◆ **TASK TO COMPLETE**
Please repeat the listing below in its entirety, exactly.

◆ **RECORDED DATA**

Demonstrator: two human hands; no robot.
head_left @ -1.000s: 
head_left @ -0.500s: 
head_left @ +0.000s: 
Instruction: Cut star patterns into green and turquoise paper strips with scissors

◆ **YOUR SOLUTION**
Demonstrator: two human hands; no robot.
head_left @ -1.000s: 
head_left @ -0.500s: 
head_left @ +0.000s: 
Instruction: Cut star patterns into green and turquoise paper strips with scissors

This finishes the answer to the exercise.